__ACTION ITEM__.
The response should hold each line from the entries below where "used" is found.

__DATA FOR THIS EXERCISE__.
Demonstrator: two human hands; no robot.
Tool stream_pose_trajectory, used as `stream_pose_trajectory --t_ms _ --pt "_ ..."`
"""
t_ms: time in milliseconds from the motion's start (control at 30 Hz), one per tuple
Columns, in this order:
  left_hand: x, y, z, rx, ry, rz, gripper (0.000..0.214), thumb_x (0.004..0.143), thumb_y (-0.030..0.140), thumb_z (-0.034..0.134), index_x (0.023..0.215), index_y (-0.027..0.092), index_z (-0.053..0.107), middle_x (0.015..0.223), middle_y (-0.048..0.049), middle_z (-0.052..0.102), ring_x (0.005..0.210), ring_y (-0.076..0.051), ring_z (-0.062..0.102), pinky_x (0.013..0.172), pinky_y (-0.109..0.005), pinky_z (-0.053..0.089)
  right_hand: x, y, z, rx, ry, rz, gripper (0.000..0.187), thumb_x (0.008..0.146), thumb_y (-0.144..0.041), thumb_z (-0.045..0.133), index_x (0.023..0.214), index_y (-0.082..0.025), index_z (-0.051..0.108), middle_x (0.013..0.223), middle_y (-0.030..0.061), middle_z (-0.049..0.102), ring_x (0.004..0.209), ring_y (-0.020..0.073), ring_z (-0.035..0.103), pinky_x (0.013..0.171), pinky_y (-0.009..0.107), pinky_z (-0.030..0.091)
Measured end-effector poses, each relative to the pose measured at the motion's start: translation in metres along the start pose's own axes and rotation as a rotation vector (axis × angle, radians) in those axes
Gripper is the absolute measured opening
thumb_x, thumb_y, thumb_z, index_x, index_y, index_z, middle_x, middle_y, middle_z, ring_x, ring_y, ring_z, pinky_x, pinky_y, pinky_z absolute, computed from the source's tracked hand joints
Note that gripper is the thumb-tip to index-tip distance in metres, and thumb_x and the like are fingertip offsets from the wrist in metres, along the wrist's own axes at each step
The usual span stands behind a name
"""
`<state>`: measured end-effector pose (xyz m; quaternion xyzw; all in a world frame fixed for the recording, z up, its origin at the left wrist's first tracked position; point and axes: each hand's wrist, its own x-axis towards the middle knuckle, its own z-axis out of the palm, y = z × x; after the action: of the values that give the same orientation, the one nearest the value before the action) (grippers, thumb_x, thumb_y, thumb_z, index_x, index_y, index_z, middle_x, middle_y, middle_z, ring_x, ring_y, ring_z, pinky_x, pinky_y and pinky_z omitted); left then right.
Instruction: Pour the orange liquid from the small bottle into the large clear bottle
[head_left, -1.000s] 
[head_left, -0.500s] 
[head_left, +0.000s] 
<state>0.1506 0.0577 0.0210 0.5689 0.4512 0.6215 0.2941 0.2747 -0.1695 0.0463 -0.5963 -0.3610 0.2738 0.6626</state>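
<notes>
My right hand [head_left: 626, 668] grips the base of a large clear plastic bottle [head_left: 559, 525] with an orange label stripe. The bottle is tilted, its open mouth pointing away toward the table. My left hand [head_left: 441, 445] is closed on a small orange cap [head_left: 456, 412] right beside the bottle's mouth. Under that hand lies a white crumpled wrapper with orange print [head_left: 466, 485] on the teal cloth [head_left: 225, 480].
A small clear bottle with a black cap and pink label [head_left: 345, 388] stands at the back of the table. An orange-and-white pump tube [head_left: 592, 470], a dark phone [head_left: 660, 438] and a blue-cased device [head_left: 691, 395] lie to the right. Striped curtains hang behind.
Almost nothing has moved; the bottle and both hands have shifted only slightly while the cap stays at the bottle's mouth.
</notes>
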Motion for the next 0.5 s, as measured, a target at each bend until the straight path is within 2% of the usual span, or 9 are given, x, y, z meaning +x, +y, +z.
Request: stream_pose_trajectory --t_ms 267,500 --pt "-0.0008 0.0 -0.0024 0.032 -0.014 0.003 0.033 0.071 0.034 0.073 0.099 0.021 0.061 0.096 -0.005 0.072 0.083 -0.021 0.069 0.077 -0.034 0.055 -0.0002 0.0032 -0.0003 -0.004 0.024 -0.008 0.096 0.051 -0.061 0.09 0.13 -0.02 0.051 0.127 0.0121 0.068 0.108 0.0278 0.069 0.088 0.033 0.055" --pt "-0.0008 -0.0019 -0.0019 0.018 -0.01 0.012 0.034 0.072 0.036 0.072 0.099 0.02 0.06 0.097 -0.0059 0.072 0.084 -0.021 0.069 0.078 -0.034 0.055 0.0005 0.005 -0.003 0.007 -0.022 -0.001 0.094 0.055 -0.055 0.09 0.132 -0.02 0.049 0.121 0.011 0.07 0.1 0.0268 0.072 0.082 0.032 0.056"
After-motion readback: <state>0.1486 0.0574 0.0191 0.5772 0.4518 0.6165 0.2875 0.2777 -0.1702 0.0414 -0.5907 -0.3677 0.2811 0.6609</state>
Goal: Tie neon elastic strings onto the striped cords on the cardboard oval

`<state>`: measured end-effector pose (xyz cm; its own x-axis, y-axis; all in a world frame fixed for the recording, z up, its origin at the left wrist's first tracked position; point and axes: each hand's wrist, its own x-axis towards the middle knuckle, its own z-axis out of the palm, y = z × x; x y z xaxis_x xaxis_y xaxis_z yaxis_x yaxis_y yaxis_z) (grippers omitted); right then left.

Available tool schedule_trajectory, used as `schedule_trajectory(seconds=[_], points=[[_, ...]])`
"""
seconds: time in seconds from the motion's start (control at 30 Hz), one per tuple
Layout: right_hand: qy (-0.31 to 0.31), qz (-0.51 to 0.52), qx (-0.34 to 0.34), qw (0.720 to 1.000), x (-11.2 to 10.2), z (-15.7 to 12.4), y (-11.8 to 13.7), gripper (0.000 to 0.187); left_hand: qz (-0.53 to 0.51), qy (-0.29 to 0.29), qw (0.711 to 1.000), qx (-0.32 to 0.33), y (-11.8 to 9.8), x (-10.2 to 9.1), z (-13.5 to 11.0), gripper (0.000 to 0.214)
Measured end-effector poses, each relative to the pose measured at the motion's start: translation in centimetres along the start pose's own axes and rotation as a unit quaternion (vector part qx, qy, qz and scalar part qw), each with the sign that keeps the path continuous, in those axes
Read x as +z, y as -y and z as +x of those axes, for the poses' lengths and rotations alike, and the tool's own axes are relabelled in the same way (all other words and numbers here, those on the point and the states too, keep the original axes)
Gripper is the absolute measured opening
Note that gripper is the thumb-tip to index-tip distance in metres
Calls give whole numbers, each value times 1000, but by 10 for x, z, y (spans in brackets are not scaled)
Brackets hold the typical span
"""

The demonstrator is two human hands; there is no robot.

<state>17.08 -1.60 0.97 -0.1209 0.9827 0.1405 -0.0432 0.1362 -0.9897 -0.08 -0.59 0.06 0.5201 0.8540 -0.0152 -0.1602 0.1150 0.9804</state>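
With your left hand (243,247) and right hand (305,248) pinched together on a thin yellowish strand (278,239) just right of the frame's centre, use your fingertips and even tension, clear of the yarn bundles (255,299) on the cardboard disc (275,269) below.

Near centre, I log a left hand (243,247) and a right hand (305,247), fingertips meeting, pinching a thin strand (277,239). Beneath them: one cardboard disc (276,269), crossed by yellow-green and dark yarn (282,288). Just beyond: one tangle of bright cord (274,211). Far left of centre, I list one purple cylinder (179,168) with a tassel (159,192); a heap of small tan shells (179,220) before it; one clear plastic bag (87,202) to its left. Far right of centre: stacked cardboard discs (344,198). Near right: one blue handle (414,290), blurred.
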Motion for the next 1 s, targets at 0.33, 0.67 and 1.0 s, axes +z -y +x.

__RESPONSE FOR THIS EXERCISE__.
Tool stream_pose_trajectory, used as `stream_pose_trajectory --t_ms _ --pt "_ ..."`
Available tool schedule_trajectory, used as `schedule_trajectory(seconds=[_], points=[[_, ...]])`

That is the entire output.